If, as is claimed, the mature woman has the wonderful advantage of an instinct almost divine, then the growing girl has, undoubtedly, the advantage of intuitive shocks—flashes of wireless insight into threatening surroundings.

Such a flash was distinctly felt now through the Grotto—even the two young proprietors, who were not supposed to be really concerned, felt distinctly that "something was doing somewhere."

Cora sank down into a low wicker chair. Bess and Belle managed to both get upon a very small divan, while Daisy, Maud and Ray, the "three graces," stood over in the corner, where an open window let in just enough honeysuckle to sift the very softest possible sunshine about the group.
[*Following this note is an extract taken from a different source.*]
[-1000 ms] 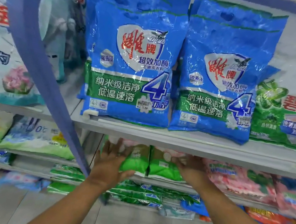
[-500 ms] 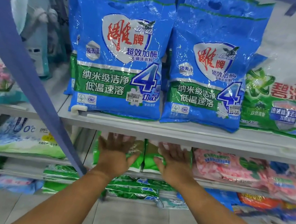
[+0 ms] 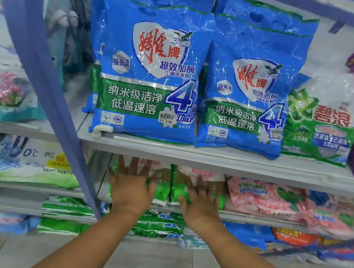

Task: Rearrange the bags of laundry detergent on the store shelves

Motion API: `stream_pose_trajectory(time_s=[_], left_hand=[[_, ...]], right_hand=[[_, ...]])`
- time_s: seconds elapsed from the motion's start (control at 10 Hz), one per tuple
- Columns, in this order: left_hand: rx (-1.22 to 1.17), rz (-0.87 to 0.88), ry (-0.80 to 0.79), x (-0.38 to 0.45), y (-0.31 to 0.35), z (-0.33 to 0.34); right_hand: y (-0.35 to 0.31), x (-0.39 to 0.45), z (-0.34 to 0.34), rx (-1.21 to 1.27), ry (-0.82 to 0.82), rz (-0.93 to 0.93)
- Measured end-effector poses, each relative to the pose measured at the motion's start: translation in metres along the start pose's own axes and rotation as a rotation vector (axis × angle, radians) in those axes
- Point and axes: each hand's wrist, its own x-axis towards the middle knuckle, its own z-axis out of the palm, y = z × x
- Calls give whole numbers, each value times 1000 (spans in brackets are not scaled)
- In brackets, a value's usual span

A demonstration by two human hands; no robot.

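- Left hand [image 3: 131,188]: fingers spread flat, pressing the left green bag [image 3: 159,190] on the middle shelf [image 3: 272,221].
- Right hand [image 3: 202,201]: fingers spread flat on the right green bag [image 3: 178,190], apparently touching its neighbour.
- Blue bags [image 3: 150,74]: upright, shelf above.

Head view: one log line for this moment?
step: pressing bags | left hand: flat on left green bag | right hand: flat on right green bag | shelf: second

A shop: price-stickered detergent bags [image 3: 150,74] on tiered shelves [image 3: 213,159].
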Motion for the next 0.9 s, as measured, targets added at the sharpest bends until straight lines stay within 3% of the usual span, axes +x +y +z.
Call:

But Hazel lingered near the telephone. She had confided to Cora that
Paul was not at all well when he left home in the morning, and just now
she was wondering if it would seem silly for her to call up the
Whitehall Company and ask to speak with her brother.

At that instant the telephone bell rang.

It sent the expected shock through the little assemblage, and Cora jumped up as if she anticipated a message.

Tillie took down the receiver.

Presently she was saying "no" and "yes," and then she repeated Cora's name.

She handed the receiver to Cora with a whispered word.

Hazel's face went very white.

"You little goose!" exclaimed Bess, who instantly noticed the change.
"Is there no one here worth a telephone message but Hazel Hastings?"

"Yes, Ed—Ed Foster," they heard Cora say. Then she listened a long time. Her face did not betray pleasure, and her words were plainly disguised.

"All right, Ed," she said finally. "I will attend to it at once. Oh, yes, a perfectly lovely time. Thank you—we are just about to dine. Good-by."

Cora was slow to hang up the receiver. And when she turned around
Hazel Hastings confronted her.

"Oh, is it Paul?" asked Hazel. "Tell me quickly. What has happened to

"Hazel," said Cora, "you must have your lunch. You are dreadfully excitable."

But it was Cora Kimball who was distracted, who played with her lunch without apparent appetite, and it was she who could take but one cup of tea in the fascinating little tea-house, the college girls' Grotto.



"Now, Cora, dear," began Gertrude, in her quiet, yet convincing way, "you may just as well tell us what you are waiting for. We are guessing all sorts of things, and the truth cannot possibly be as bad."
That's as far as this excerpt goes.